Les exemples en sont nombreux. Le projet Hodorev (Isabelle Ville, Paris et Évelyne Klinger, Laval) vise le développement d’un outil de réalité virtuelle permettant la rééducation à domicile de patients lombalgiques chroniques.
Le projet Vhipod (Olivier Rémy-Néris, Brest et Jacques Kerdraon, Kerpape) a pour objectif le développement d’un véhicule de transport en station debout autoéquilibré pour personnes handicapées, avec aide à la verticalisation.
Le projet Decoder (Coma Science Group, Liège) a pour objectif de développer des outils de détection des états de conscience limite.
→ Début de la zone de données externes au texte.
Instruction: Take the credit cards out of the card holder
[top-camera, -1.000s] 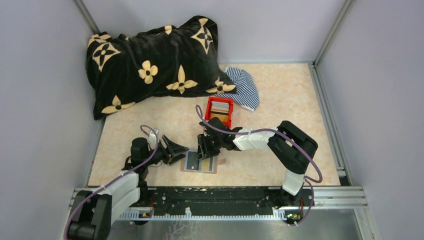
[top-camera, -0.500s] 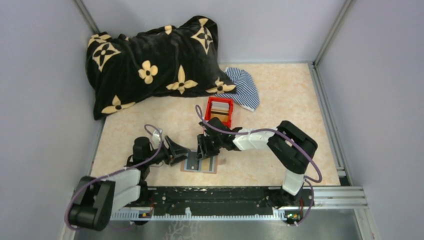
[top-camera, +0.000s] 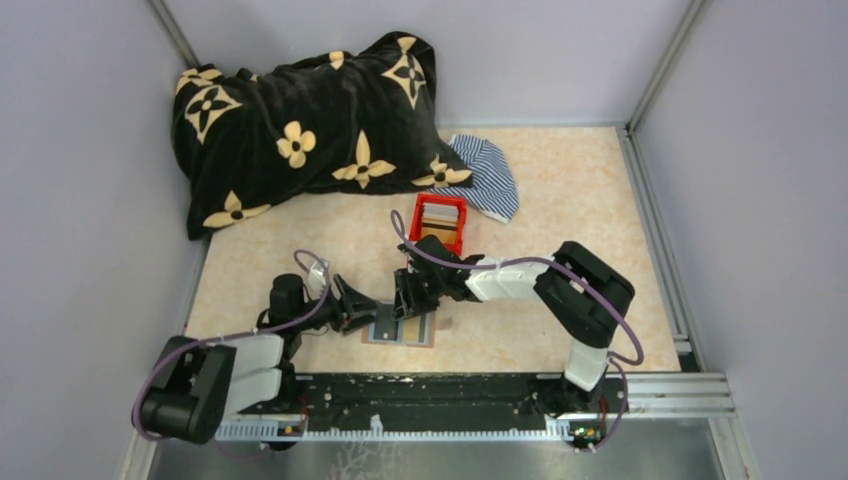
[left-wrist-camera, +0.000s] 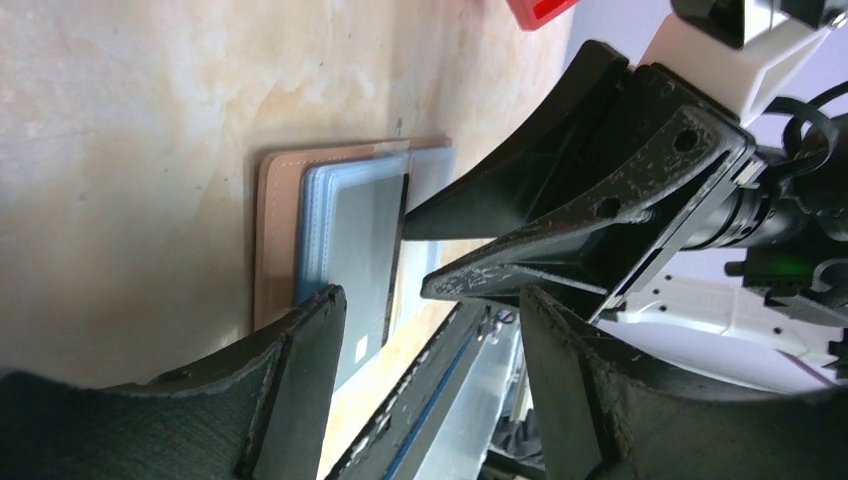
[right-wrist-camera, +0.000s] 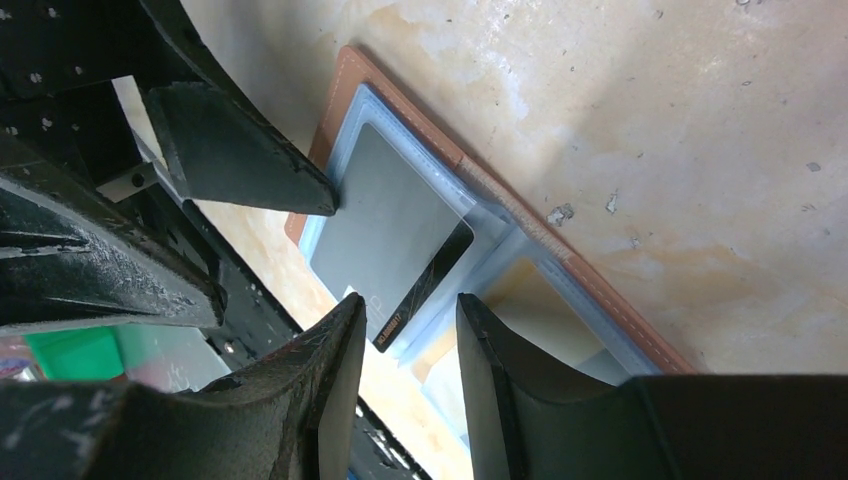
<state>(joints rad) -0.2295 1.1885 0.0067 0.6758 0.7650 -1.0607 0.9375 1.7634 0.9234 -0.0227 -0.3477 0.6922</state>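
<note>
The card holder (top-camera: 400, 330) lies open and flat near the table's front edge, its brown leather rim (right-wrist-camera: 500, 195) framing light-blue sleeves. A grey credit card (right-wrist-camera: 395, 225) with a black stripe lies on its left half, also seen in the left wrist view (left-wrist-camera: 365, 250). My left gripper (top-camera: 366, 312) is open at the holder's left edge, one fingertip (right-wrist-camera: 320, 200) against the card's side. My right gripper (top-camera: 412, 300) hangs open over the holder's middle, jaws astride the card's striped end (right-wrist-camera: 405, 320), not closed on it.
A red open-top box (top-camera: 438, 222) with cards stands behind the holder. A black flowered blanket (top-camera: 300, 130) and a striped cloth (top-camera: 487, 175) lie at the back. A metal rail (top-camera: 450, 395) runs along the near edge; walls close in both sides.
My left gripper has slid right, up to the holder's left edge, and the left arm's near links have swung. The right arm and holder have not moved.
</note>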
Il implique plusieurs équipes de cliniciens en France, l’association ALIS (Association du locked-in syndrome) et les chercheurs du Coma Science Group de Liège (Belgique). Les dernières expérimentations sont en cours et devraient déboucher sur la commercialisation d’une interface de communication avec les patients en « état de conscience altérée » utilisable en situation de vie.
Enfin, le projet Atalante (société Wandercraft, Paris) qui vise à développer un exosquelette de marche destiné à des patients paraplégiques fait l’objet d’un article de ce dossier.
PÉDAGOGIE ET INNOVATION
Avec le nombre grandissant de personnes en situation chronique (handicap, vieillissement, maladies chroniques) et tous les enjeux sociétaux auxquels nous sommes confrontés (précarité et inégalités sociales de santé, migration, etc.), il devient encore plus important d’accroître les efforts de recherche vis-à-vis de ces populations et d’avoir une vision intégrative des connaissances permettant de répondre au mieux à ces enjeux d’une grande complexité, en s’appuyant de plus en plus sur les sciences des systèmes complexes.
Mais comment alors continuer à associer les personnes en situation de handicap concernées si l’accès à la connaissance devient un défi cognitif ? Gageons que nous aurons de plus en plus besoin de faire des efforts de pédagogie et que nous sommes appelés à innover aussi en ce domaine.